Пиво! Сигареты.
Затем голосов стало больше, они говорили что-то свое, и уследить было невозможно.
Вадим общался с Семенычем. Тот говорил, мерно почесывая заскорузлой пятерней редкие волоски:
— Да. Наша жисть. Наша жисть — вот я скажу… Ага. Вот что ты решил, то и будет… Вот, например, ты считаешь. Что ты заслуживаешь вот то и то. Ага. И его-то ты и получаешь. Вот так. Ни больше ни меньше… Ы… ы…
— Не, я больше скажу. Ага. Вот ты знаешь, что о тебе люди думают? А они думают, знаешь что? Что ты думаешь про себя, то они и думают! Точно. Вот как ты думаешь прям… ну, в душе… вот и они то же самое. Ага. А как они поступают? А? Вот как ты думаешь, что с тобой поступать надо… они так и поступают… Вот ей-Богу, точно тебе говорю. Бля.
Вадим молчал. Семеныч обиделся.
Тогда Вадим стал вываливать свои внутренности на стол, в пользу общей гармонии:
— А вот я таких решений не принимал. Или принимал, но теперь в них не уверен… я не знаю, что я думаю о себе… а люди вокруг, жизнь — какой-то абсурд… у меня впечатление, я что-то где-то проспал, пропустил… а теперь не могу ничего понять, и все происходит уже без меня. Хотя вроде и не происходит. Я бы хотел, чтоб все закончилось. Прервалось — а потом началось с чистого листа. Вот мне казалось, что я расслабился и получаю удовольствие от этой неразберихи… Ну там, я не знаю… в какой-то момент… Но на самом деле я все время держу себя в кулаке, чтоб, типа, не рассыпаться. Я будто хожу по кругу, залипаю в дурацких ситуациях. И чувствую — еще чуть-чуть и…
Пиво. Водка.
— Во пляшет, во пляшет! Ой, как красиво, бля! Поди, поди, поди сюда…

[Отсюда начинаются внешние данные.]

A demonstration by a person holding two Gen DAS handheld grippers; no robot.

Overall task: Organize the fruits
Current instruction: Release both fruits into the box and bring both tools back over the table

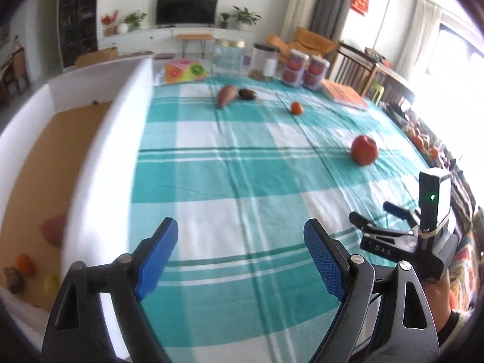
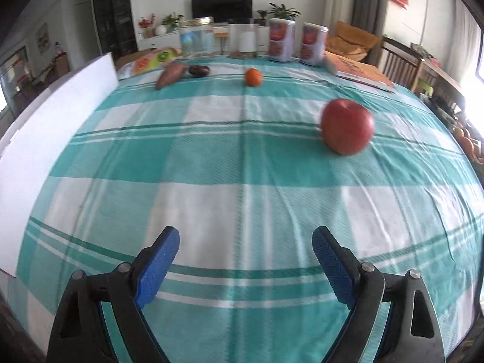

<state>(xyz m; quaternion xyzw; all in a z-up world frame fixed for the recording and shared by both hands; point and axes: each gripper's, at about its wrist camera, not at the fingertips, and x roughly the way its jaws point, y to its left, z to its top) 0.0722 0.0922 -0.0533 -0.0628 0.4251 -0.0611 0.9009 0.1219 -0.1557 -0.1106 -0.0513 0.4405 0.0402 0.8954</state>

— И вообще… я тяготюсь… тягощусь, что меня таскают туда-сюда. Я попадаю в другие миры, они как будто реальны…
Семеныч удивлялся и таращил глаза. Саша тоже приоткрыл рот:
— Во дает! Другие миры…
Саша:
— О, о, по телеку армянскую музыку колупают! Ла-ла-ла…
— Слушай, если ребенок болеет — ты его, в натуре, не мучай докторами и таблетками… Все это естественно, организм должен сам. Естественный отбор! А из-за докторов выживают слабые, больные, к едрене фене, которые не должны…
Саша почему-то размазывал по лицу слезы.
Вадим:
— Что-то я припоминаю, рассказывали… Когда ты родился, тебя еле выходили… А теперь ты вроде как крутой…
Саша рассвирепел.
— А какого хрена ты сюда приперся? Приполз за помощью, а теперь во как?
— Я приперся?! За помощью? Да ты сам меня позвал!
Семеныч хлопал глазами.
* * *
Синяк у Вадима рассосался через неделю. Он сделал вывод, что, в общем и целом, взаимоотношения с людьми оказались доступнее, чем ему представлялось. Во всяком случае, события стали настолько необязательными, случайными, неуправляемыми, что было уже не страшно пробовать и ошибаться. Поэтому в выходные он отправился провести вечер в компании Серенького и Карася. Впервые они встречались вне офиса. Ели мексиканские стейки, шлялись по барам, знакомились с людьми. В одной забегаловке девушка танцевала на столике что-то вроде ламбады. Кто-то задрал ей юбку, и она оказалась без трусиков. Все умилились до слез.
Когда все вокруг стало медленным, пронзительным и прекрасным, Вадим сказал Толе:
— Слушай, я сначала не понимал, почему ты всегда споришь, противоречишь. Высказываешься категорично… А потом дошло — это нарочно, чтобы спровоцировать человека… привести его в такое же холерическое состояние… начать, так сказать, энергетический обмен…
Карась обнял его:
— Я тебя теперь — еще больше зауважал.
Он говорил это не в первый раз. Вадим подумал, что вроде уважать уже дальше некуда. Либо уважение может растягиваться до бесконечности, либо он в самом начале не уважал его вовсе.
Рассказывал о Марине.
— …Я говорю — где хотя бы элементарная благодарность?!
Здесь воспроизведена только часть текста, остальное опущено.